Tate believes readers of the Reporter should know who she is. She is, to begin with, biracial. When they met, Tate’s father was running a mental health center in Denver, and her mother was working there for United Way. The marriage ended when Tate, who’s now 29, was in first grade. Her father moved away, and she grew up in Denver with her mother. “They were great, and they were warm and loved me,” Tate says, speaking of her mother’s family, “but I always felt a little different. I was browner than them. That’s a hard thing to explain to a little one.”

She wasn’t that much browner: “I won’t repeat some of the jokes and comments people make around me because they assume I won’t be offended,” she says. But she felt apart. “Like any black person would tell you, that is a key part of their identity–this is obviously a key part of my identity. More than getting the message that I’m inferior or stupid or violent–some of the messages that dark-skinned people get–is this sense that I’m different, this feeling that I’m an outsider, that I’m in a special category.

“People have treated me like that my whole life and said and done some pretty insensitive things and made me pick sides. I would say that’s a form of racism. I don’t think it’s the same as what Laura [who’s black] experienced–someone visibly responding to her skin color and maybe following her into a store or whatever. But it’s still a pretty destructive form of racism to isolate people.”

Though the “special category” Tate belonged to wasn’t black, the feeling of being part of one is. When she enrolled at Northwestern University, whose student body, she says, was only 7 percent black, “it was a very conscious decision to try to be part of that community. I made it a choice to work on black publications and go to different black functions. I was surprised at how welcome I was. I felt nervous I wouldn’t be accepted. People were great. A few said to me on different occasions, ‘As long as you’re OK with who you are, we’re OK too.'”

In their statement 29 years ago introducing the Reporter, McDermott and Calhoun asserted that “the special problem of the 70’s is racial inequality, the deep disparities in the condition and quality of life which separate the races and which are the legacy of generations of injustice.”

Chicago in 1972 was widely held to be America’s most segregated northern city; the west-side riot was only four years behind it. But though racial disparities could be as easy to spot as the CHA high-rises that lined the Dan Ryan, the Reporter dug deeper. Its first issue examined black underrepresentation on the boards of major Chicago corporations and in the upper echelons of local government; it also identified major construction projects where minority workers had been hired in serious numbers.

The Community Renewal Society founded the Reporter after concluding that the nation’s racial problems would have to be solved locally and could not be solved without analysis and hard data. The dispassionate, meticulous reporting of the Reporter altered the tone of racial debate in Chicago. But today it isn’t obvious that the Reporter still matters as much, and Tate must argue that it does. “We’re not in the middle of civil rights,” she says. “Harold Washington isn’t running for mayor.

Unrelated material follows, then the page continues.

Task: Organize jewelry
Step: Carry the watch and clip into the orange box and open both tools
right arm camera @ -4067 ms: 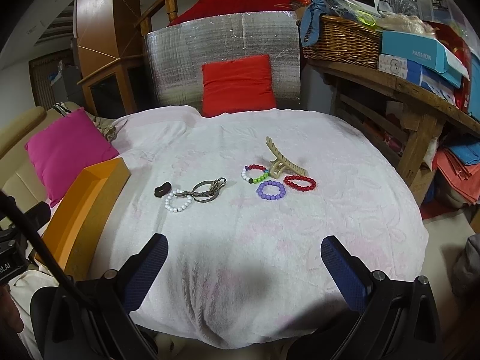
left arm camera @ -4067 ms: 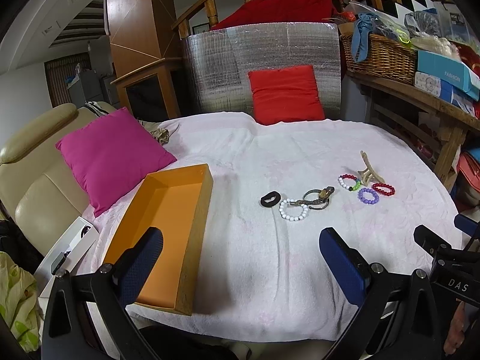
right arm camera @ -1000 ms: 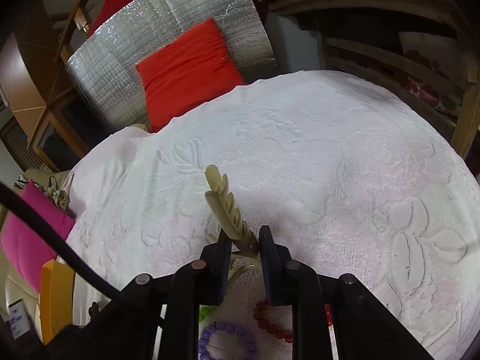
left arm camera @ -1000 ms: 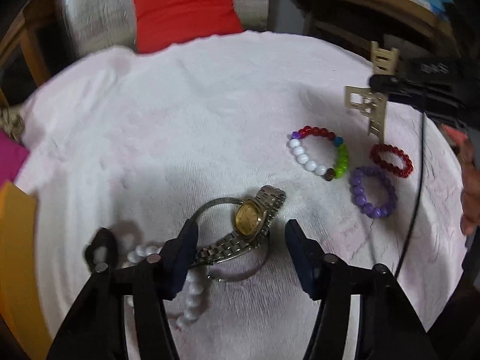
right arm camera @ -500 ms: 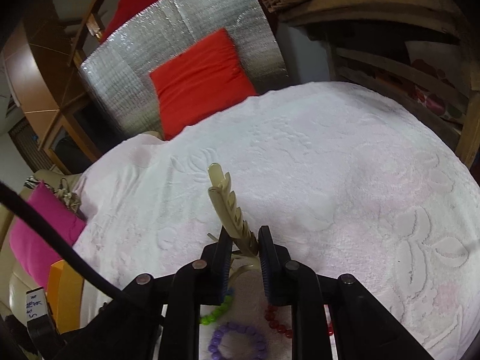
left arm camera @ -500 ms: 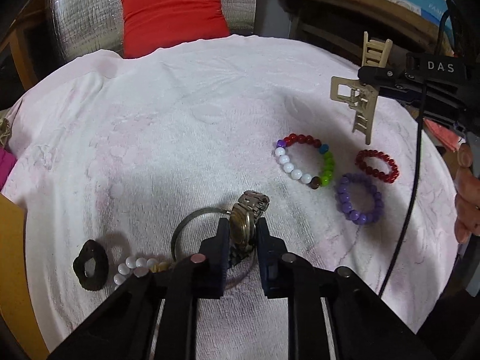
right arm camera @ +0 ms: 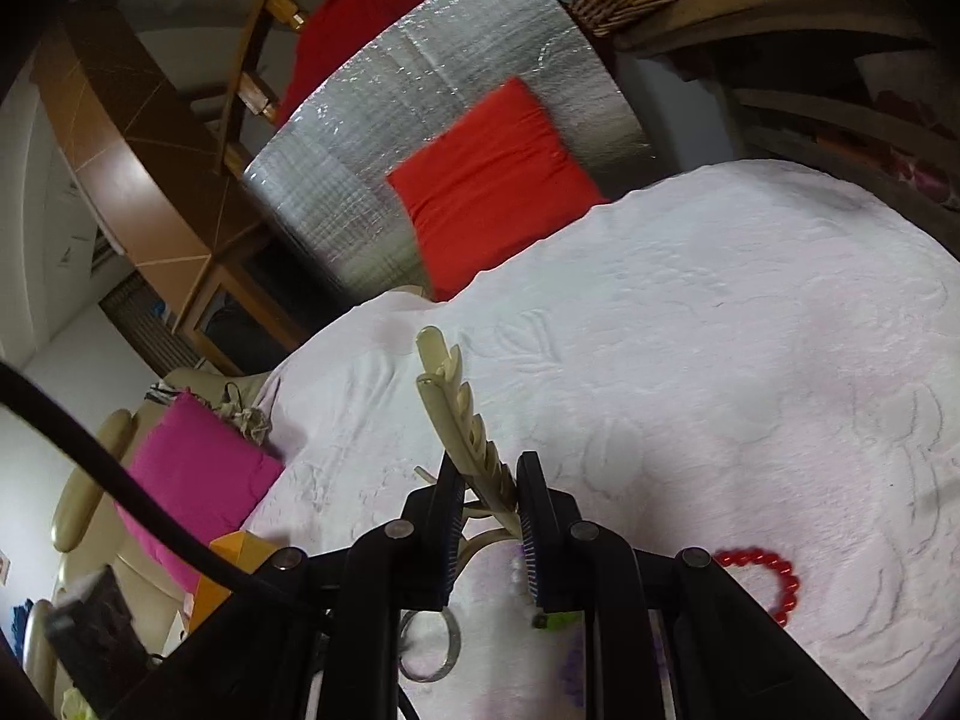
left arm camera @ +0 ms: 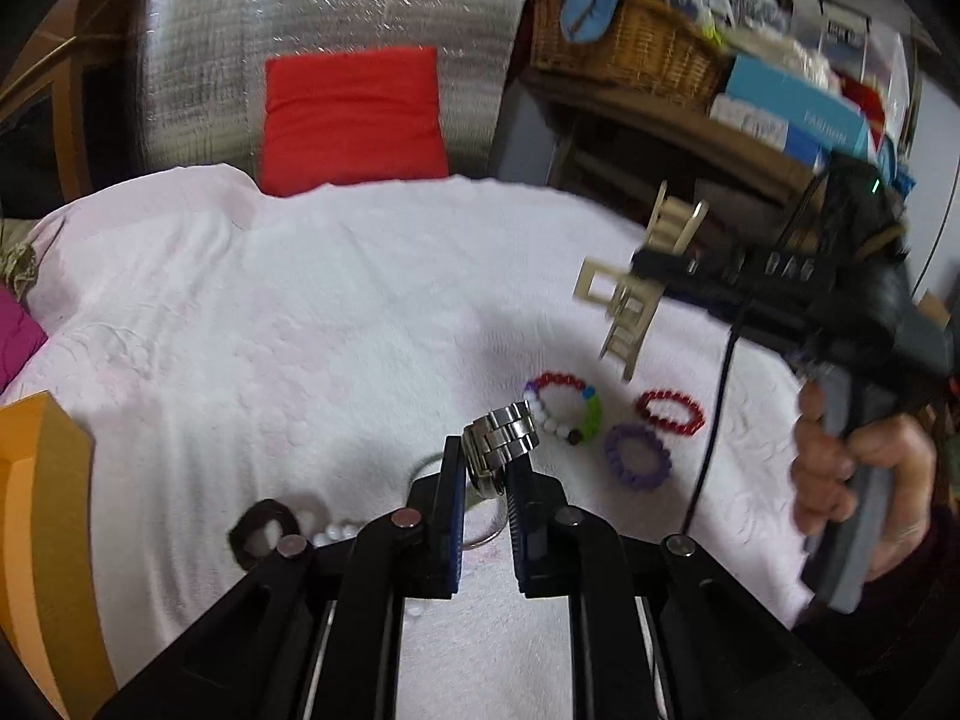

In some ways it’s more important to have the Reporter because racism is more institutionalized and less overt. It’s much easier to sweep under the rug, but there are still glaring disparities based on race. There are lots of subtleties around race that don’t get fully explored in the mainstream media.”

After three years covering suburban government and politics for the Daily Herald, Tate joined the Reporter in 1998. The magazine has always been known for producing top-notch investigative reporters, and Tate became another. She’s won two Lisagor awards there, the first of them for a piece that infuriated residents of Evanston and Oak Park by subjecting the self-proclaimed racial diversity of those suburbs to a tract-by-tract analysis.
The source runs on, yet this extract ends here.